Regulation of brain capillary endothelial cells by P2Y receptors coupled to Ca2+, phospholipase C and mitogen-activated protein kinase

1. The blood-brain barrier is formed by capillary endothelial cells and is regulated by cell-surface receptors, such as the G protein-coupled P2Y receptors for nucleotides. Here we investigated some of the characteristics of control of brain endothelial cells by these receptors, characterizing the phospholipase C and Ca²⁺ response and investigating the possible involvement of mitogen-activated protein kinases (MAPK).
2. Using an unpassaged primary culture of rat brain capillary endothelial cells we showed that ATP, UTP and 2-methylthio ATP (2MeSATP) give similar and substantial increases in cytosolic Ca²⁺, with a rapid rise to peak followed by a slower decline towards basal or to a sustained plateau. Removal of extracellular Ca²⁺ had little effect on the peak Ca²⁺-response, but resulted in a more rapid decline to basal. There was no response to α,β-MethylATP (α,βMeATP) in these unpassaged cells, but a response to this P2X agonist was seen after a single passage.

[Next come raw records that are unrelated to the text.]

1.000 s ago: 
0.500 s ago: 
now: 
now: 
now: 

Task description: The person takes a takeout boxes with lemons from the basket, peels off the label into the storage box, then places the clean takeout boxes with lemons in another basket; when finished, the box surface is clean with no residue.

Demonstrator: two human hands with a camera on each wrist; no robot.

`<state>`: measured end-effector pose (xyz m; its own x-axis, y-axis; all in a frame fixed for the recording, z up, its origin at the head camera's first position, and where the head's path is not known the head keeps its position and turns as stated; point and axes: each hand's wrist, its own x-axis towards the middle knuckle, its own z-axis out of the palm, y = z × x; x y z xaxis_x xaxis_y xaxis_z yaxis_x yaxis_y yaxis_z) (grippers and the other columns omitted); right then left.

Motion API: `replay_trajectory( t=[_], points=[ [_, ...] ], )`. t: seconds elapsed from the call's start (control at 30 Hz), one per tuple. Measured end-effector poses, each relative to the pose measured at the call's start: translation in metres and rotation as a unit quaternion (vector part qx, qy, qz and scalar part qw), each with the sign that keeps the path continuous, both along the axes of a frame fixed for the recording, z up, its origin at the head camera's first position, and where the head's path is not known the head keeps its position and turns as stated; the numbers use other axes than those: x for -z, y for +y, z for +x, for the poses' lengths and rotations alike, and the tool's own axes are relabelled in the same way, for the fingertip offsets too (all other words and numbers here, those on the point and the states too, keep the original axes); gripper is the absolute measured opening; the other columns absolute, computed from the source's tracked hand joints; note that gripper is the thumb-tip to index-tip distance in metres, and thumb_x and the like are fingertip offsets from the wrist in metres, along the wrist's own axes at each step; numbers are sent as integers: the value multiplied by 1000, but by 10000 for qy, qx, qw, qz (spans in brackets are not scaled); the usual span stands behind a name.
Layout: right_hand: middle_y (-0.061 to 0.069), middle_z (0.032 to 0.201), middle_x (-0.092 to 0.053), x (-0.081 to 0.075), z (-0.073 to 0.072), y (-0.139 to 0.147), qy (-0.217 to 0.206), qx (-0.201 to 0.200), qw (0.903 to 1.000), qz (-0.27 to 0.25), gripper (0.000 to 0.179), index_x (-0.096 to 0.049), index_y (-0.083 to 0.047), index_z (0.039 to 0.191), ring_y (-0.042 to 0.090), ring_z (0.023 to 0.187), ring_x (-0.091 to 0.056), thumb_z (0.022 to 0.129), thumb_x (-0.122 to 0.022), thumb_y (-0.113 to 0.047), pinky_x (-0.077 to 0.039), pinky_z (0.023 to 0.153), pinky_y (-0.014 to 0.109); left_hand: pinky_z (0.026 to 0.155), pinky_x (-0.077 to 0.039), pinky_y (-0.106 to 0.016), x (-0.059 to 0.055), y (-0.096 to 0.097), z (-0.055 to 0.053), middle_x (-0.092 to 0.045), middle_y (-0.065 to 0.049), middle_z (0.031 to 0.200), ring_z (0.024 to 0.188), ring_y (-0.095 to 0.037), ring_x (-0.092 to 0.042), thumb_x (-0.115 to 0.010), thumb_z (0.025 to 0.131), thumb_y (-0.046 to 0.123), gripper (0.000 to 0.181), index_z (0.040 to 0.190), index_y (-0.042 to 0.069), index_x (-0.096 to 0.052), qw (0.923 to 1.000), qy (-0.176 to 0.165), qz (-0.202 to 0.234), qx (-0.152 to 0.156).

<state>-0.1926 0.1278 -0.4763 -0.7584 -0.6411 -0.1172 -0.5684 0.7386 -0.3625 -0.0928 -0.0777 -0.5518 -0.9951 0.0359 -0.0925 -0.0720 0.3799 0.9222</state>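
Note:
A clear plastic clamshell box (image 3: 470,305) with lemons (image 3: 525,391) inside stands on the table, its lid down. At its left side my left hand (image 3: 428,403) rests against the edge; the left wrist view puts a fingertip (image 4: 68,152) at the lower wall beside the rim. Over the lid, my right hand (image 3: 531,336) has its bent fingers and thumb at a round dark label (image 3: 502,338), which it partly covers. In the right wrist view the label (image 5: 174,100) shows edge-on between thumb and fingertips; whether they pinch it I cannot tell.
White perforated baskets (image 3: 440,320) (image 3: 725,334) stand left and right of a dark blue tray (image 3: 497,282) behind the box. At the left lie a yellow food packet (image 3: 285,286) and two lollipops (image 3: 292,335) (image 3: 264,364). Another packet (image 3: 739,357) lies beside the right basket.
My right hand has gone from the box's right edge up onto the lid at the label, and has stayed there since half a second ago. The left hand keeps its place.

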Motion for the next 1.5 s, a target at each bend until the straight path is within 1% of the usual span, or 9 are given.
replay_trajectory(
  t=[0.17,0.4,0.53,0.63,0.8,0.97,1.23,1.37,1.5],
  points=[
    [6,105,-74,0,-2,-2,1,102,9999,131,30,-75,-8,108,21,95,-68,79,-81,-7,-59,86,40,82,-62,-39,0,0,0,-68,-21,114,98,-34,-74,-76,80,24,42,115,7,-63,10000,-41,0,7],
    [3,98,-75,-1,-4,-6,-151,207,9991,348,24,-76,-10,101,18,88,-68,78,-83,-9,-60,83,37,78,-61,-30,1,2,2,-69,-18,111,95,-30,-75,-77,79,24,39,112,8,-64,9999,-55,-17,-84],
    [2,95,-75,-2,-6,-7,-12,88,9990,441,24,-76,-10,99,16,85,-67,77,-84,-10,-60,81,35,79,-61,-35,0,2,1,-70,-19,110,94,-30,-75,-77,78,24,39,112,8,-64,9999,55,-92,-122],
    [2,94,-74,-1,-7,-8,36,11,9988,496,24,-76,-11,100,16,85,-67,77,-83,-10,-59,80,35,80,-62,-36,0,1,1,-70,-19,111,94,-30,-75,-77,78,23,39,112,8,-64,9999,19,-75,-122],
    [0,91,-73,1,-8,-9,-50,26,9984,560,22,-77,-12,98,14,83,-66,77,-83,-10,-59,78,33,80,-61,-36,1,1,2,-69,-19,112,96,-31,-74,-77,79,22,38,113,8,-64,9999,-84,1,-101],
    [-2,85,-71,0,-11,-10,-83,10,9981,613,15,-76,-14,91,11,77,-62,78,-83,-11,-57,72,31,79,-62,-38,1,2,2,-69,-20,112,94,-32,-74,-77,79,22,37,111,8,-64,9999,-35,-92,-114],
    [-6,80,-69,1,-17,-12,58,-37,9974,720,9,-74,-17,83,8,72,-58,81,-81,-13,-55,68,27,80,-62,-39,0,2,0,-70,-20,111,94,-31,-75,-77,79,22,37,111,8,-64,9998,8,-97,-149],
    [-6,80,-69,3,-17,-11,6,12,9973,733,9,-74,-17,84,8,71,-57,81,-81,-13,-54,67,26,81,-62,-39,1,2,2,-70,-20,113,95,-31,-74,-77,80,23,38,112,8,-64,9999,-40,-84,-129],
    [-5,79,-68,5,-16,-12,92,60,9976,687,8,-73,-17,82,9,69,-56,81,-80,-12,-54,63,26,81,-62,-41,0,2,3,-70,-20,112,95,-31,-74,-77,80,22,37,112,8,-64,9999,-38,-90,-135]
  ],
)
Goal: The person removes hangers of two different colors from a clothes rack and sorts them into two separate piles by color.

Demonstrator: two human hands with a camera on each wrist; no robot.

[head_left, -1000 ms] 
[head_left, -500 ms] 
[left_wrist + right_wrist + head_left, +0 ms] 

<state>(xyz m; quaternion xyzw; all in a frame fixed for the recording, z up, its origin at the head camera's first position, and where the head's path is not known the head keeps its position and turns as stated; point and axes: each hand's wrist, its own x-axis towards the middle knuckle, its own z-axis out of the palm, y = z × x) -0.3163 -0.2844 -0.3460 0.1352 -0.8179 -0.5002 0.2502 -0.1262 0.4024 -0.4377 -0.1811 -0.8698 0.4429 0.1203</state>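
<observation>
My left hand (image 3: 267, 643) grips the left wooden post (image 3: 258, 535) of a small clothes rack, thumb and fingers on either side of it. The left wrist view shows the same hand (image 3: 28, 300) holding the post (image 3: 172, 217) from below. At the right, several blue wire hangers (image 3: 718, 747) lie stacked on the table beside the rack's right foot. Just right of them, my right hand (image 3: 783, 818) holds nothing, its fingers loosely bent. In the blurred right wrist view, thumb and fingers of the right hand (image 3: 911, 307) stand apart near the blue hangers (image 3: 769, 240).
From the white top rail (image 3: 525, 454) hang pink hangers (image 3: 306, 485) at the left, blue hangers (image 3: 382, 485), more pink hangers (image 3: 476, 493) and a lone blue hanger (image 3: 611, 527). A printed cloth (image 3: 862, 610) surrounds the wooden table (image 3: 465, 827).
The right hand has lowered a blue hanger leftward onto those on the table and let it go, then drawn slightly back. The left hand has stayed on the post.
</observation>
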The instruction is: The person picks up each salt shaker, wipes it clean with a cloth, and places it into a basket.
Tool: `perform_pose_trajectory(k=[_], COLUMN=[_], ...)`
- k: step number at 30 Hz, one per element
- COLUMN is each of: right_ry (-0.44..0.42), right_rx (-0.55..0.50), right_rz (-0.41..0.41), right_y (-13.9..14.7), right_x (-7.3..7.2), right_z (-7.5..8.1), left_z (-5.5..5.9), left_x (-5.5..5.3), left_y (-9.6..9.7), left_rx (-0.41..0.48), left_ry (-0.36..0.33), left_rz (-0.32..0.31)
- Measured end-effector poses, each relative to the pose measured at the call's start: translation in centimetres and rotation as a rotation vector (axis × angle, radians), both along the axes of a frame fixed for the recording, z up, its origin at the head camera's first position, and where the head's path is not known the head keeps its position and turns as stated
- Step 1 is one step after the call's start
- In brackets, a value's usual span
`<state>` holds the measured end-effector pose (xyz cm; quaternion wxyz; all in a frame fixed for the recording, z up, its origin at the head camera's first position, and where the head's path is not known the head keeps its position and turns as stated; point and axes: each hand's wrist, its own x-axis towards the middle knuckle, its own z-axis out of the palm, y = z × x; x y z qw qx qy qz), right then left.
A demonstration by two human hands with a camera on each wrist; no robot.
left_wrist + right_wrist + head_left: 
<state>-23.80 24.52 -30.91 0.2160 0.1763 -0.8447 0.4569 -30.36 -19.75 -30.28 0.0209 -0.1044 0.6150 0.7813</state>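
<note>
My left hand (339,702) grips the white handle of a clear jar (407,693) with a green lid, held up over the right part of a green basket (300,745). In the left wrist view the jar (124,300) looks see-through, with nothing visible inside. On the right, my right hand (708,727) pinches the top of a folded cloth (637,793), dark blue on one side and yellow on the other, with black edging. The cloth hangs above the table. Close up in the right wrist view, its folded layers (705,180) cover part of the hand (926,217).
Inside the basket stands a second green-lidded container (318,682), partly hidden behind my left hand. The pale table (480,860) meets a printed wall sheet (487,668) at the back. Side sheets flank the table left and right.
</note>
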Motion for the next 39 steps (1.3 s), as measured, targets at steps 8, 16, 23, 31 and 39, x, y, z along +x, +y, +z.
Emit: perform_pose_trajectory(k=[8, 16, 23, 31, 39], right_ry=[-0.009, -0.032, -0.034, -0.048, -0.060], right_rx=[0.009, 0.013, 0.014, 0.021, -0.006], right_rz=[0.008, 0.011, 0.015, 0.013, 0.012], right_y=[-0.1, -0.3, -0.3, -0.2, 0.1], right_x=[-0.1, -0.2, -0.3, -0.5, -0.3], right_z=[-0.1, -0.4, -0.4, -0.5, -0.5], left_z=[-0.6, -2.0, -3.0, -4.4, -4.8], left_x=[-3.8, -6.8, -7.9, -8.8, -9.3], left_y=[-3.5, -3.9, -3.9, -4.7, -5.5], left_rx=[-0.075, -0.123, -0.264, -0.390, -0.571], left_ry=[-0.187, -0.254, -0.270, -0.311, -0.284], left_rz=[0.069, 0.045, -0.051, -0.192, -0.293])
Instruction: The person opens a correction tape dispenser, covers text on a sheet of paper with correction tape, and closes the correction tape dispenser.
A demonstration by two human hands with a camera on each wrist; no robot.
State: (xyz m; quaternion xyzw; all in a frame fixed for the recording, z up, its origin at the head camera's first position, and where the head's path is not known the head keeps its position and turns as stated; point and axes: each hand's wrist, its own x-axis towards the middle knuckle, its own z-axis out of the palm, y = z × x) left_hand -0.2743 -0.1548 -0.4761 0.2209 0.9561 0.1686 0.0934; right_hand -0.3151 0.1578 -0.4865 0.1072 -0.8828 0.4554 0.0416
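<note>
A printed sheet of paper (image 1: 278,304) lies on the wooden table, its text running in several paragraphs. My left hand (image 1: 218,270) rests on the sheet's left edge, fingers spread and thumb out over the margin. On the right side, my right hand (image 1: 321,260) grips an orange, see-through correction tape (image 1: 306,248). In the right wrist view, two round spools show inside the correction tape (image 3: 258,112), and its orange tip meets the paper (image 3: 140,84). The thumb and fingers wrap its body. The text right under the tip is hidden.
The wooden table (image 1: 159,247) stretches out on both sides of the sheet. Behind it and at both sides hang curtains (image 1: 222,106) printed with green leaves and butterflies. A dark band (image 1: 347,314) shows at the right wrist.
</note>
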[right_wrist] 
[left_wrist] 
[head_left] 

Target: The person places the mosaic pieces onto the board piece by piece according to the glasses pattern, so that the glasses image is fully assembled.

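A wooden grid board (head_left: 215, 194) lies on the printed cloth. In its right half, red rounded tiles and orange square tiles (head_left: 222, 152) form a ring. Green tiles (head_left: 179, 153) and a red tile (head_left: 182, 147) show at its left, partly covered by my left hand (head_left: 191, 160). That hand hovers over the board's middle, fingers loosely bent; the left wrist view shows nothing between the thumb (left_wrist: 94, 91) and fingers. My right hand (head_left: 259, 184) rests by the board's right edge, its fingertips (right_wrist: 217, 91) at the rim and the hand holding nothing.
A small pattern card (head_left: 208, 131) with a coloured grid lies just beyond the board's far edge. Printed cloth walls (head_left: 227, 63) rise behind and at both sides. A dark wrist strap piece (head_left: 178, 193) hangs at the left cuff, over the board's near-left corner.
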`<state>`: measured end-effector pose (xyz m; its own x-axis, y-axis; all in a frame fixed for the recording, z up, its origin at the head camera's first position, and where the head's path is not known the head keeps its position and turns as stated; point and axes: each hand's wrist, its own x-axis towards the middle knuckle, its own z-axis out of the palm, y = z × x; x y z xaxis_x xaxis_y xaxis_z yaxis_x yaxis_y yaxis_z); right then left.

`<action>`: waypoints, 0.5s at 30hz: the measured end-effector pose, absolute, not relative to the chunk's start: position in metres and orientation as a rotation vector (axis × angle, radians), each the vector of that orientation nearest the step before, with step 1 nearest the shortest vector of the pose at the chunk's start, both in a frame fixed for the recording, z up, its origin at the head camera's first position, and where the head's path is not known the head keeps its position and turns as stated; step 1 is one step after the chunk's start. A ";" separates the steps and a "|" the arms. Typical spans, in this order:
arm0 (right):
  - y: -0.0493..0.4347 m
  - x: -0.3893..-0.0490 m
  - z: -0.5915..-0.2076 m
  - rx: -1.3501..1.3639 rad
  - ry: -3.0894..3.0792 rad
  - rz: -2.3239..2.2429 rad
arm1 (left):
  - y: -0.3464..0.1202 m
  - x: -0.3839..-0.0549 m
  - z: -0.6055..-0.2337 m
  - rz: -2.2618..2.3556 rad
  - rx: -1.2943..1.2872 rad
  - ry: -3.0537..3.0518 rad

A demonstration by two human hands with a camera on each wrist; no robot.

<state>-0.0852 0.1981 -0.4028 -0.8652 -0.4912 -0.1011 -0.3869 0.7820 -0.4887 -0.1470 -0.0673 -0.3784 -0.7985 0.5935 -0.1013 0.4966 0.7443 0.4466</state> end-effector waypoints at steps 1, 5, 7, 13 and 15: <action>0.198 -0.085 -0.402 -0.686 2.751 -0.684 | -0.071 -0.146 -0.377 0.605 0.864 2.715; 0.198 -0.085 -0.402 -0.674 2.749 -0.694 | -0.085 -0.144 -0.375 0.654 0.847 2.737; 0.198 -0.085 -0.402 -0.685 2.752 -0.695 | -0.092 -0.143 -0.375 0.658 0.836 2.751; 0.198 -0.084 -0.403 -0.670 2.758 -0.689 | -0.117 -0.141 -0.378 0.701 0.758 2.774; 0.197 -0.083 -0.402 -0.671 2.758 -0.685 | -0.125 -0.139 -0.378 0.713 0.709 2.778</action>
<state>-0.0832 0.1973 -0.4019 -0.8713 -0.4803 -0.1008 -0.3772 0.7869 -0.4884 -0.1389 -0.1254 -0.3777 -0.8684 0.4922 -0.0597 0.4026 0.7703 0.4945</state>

3. ATP (log EC₅₀ −5.1±0.2) also caused an increase in the total [³H]-inositol (poly)phosphates ([³H]-InsP_x) in the presence of lithium with a rank order of agonist potency of ATP=UTP=UDP>ADP, with 2MeSATP and α,βMeATP giving no detectable response.
4. Stimulating the cells with ATP or UTP gave a rapid rise in the level of inositol 1,4,5-trisphosphate (Ins(1,4,5)P₃), with a peak at 10 s followed by a decline to a sustained plateau phase. 2MeSATP gave no detectable increase in the level of Ins(1,4,5)P₃.
5. None of the nucleotides tested affected basal cyclic AMP, while ATP and ATPγS, but not 2MeSATP, stimulated cyclic AMP levels in the presence of 5 μM forskolin.
6. Both UTP and ATP stimulated tyrosine phosphorylation of p42 and p44 mitogen-activated protein kinase (MAPK), while 2MeSATP gave a smaller increase in this index of MAPK activation. By use of a peptide kinase assay, UTP gave a substantial increase in MAPK activity with a concentration-dependency consistent with activation at P2Y₂ receptors. 2MeSATP gave a much smaller response with a lower potency than UTP.
7. These results are consistent with brain endothelial regulation by P2Y₂ receptors coupled to phospholipase C, Ca²⁺ and MAPK; and by P2Y₁-like (2MeSATP-sensitive) receptors which are linked to Ca²⁺ mobilization by a mechanism apparently independent of agonist stimulated Ins (1,4,5)P₃ levels. A further response to ATP, acting at an undefined receptor, caused an increase in cyclic AMP levels in the presence of forskolin. The differential MAPK coupling of these receptors suggests that they exert fundamentally distinct influences over brain endothelial function.